Exercise aim:
Start at the first line of the material below and retype each line through the one containing "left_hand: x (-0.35", exactly.

Source material:
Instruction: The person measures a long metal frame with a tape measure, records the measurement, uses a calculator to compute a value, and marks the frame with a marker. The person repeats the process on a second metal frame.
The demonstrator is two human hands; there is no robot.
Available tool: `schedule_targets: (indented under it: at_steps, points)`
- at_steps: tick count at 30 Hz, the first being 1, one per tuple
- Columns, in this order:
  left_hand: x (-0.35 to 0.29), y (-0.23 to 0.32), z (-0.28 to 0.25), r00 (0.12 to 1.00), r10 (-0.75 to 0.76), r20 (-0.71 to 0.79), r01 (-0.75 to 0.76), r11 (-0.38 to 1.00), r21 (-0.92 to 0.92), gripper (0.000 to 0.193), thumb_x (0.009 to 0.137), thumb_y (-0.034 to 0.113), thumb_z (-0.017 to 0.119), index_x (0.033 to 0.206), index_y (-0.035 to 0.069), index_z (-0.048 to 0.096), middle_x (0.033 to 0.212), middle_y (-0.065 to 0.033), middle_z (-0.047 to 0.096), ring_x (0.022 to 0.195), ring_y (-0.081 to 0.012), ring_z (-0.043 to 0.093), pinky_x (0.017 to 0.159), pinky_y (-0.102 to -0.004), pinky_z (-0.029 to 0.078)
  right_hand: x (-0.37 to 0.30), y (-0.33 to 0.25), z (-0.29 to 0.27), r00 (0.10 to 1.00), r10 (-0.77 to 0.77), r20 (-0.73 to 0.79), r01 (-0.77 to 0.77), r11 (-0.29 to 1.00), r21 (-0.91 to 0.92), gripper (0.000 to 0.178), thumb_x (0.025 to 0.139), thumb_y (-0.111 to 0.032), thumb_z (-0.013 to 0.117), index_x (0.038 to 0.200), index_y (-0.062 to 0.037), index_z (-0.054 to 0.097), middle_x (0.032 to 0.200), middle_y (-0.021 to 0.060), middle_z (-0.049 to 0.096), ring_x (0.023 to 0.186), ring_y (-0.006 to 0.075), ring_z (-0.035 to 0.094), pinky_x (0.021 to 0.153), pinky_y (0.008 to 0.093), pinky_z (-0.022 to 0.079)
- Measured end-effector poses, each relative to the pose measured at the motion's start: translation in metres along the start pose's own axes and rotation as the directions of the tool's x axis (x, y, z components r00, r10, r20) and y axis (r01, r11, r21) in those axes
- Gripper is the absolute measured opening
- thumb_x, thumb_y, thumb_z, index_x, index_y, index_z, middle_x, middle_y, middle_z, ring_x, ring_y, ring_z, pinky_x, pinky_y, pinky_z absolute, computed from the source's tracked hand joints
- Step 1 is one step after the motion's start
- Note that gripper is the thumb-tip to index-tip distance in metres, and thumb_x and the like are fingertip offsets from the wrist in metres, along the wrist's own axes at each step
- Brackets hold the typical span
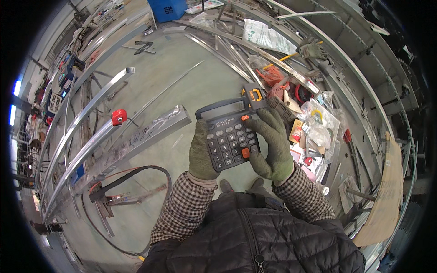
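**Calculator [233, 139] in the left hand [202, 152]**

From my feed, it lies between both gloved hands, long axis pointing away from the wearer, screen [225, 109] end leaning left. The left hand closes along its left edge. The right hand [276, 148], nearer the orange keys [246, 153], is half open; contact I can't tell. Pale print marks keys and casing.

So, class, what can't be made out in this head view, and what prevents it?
All in the head view:
Calculator: its back faces away from the camera.
Left hand: partly hidden behind the calculator.
Display: any digits are too faint to read.
Blue box: cut off by the picture's upper edge.
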State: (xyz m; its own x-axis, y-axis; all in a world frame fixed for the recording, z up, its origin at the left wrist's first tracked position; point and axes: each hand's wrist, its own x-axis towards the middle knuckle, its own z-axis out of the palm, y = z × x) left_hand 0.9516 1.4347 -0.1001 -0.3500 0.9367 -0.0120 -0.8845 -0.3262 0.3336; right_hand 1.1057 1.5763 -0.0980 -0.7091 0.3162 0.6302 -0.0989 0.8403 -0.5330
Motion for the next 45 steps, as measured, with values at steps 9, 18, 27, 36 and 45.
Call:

Solution:
Instruction: The person measures a long metal frame with a tape measure, records the measurement, uses a calculator to compute a value, and marks the frame with a marker. The person repeats the process on a second metal frame.
The demonstrator is two human hands; there is no robot.
Available tool: `schedule_targets: (indented under it: at_steps, points)`
- at_steps: tick count at 30 Hz, the first being 1, one per tuple
- Columns, in this order:
  left_hand: x (-0.35 to 0.29), y (-0.23 to 0.32), z (-0.28 to 0.25), r00 (0.12 to 1.00), r10 (-0.75 to 0.76), r20 (-0.71 to 0.79), r01 (-0.75 to 0.76), r11 (-0.38 to 1.00), r21 (-0.92 to 0.92), gripper (0.000 to 0.193), thumb_x (0.009 to 0.137), thumb_y (-0.034 to 0.113), thumb_z (-0.017 to 0.119), index_x (0.033 to 0.206), index_y (-0.035 to 0.069), index_z (-0.048 to 0.096), middle_x (0.033 to 0.212), middle_y (-0.065 to 0.033), middle_z (-0.047 to 0.096), ring_x (0.022 to 0.195), ring_y (-0.081 to 0.012), ring_z (-0.043 to 0.093), pinky_x (0.017 to 0.159), pinky_y (-0.102 to -0.004), pinky_z (-0.029 to 0.078)

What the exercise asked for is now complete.